To take a quiet moment away from the bustle of Christmas Day, I usually go out and have a look around the garden to see which plucky plants are in bloom. It always takes me by surprise to see how many flowers there are: occasionally a wayward rose, often a hellebore and usually one of the scented viburnums. There are never very many flowers, but at this time of year each one is worth more than a whole border in midsummer. The plant that is always flowering, sometimes peeking through a layer of snow, is the hardy cyclamen, Cyclamen coum. In the shade of a walnut tree, a few plants, which I bought 10 years ago, have spread into a carpet of pink and white flowers that will continue through to March. Although individual flowers are just a few inches tall, each plant invariably produces dozens of flowers.
C. coum is a tough plant that needs no mollycoddling to produce a mass of beautiful flowers. The garden writer EA Bowles wrote that they ‘pay good rent’ because, as well as their dainty blooms, they often have attractively marked leaves. A relative of the primrose, they grow in woodlands and shady rocky places from Bulgaria to Turkey and around the eastern Mediterannean, particularly in Lebanon and Israel. They are dormant during the summer, starting into growth during the autumn when the weather cools and the rain starts. The foliage dies back in April or May.

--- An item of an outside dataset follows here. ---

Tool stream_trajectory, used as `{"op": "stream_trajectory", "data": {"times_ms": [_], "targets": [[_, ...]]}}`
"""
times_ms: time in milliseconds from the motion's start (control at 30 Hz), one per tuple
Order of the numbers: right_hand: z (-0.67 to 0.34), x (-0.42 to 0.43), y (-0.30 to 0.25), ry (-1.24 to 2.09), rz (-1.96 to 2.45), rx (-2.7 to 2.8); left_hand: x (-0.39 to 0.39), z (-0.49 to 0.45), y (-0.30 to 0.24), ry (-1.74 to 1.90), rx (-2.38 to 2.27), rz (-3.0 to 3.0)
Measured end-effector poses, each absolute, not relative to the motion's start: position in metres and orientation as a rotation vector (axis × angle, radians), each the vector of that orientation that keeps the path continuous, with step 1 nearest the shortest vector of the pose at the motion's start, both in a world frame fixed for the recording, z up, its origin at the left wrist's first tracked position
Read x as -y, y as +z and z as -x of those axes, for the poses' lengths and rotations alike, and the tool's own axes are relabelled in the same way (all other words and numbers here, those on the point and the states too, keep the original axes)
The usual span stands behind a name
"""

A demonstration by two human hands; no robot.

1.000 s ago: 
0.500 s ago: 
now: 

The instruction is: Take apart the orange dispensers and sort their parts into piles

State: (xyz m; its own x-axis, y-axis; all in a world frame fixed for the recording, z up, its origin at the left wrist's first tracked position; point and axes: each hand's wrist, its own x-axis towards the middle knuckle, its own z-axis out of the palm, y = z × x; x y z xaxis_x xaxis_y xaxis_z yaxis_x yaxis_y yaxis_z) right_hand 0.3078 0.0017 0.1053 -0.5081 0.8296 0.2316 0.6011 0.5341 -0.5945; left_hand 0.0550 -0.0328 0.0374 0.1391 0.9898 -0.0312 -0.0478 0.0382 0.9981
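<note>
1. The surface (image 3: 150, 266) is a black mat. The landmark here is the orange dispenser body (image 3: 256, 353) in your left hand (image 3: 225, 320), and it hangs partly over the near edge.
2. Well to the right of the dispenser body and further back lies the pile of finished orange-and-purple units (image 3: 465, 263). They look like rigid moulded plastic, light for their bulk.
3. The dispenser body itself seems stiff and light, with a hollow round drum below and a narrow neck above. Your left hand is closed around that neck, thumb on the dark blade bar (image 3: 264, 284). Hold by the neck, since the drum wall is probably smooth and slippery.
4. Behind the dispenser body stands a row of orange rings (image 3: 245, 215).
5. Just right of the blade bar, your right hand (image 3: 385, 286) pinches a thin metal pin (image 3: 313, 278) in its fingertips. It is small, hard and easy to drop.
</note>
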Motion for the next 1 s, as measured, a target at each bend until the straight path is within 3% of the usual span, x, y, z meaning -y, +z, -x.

The colour of the flowers in the wild varies through several tones of pale pink, with an occasional magenta or white flower. The round, leathery leaves are dark green and from time to time they have a grey speckle or band around their edge. These are the ones that breeders have used in order to produce plants with silvered or marbled foliage. If you would like to create a mass of flowers to be admired from a distance, then plant straightforward C. coum; you will probably have an interesting range of pink and magenta flowers and may get some unusual seedlings. If, however, you prefer plants that are a bit more special and that repay close examination, then you should plant some of the named varieties.
No matter which form of C. coum you decide to plant, you are guaranteed a reminder that, bleak though the winter weather might be right now, warm spring days and colourful gardens are just around the corner.
How to grow winter cyclamen
In the wild, C. coum grows where there is dappled shade in the summer and the soil is moist in autumn through to spring. These are conditions that are easy to mimic in Britain. The ideal place is underneath the canopy of deciduous trees and shrubs or in the shade of a garden wall or fence. In cold wet soil, the tubers will rot, so good drainage is essential. If you have a heavy clay soil, dig some leaf mould or grit into the area before planting. C. coum flower best in poor soils, so don’t be tempted to dig in compost or to add fertiliser as this will provide a wonderful crop of leaves but few flowers.
Don’t be disappointed if you have only a few flowers in the first season, as C. coum needs time to settle in.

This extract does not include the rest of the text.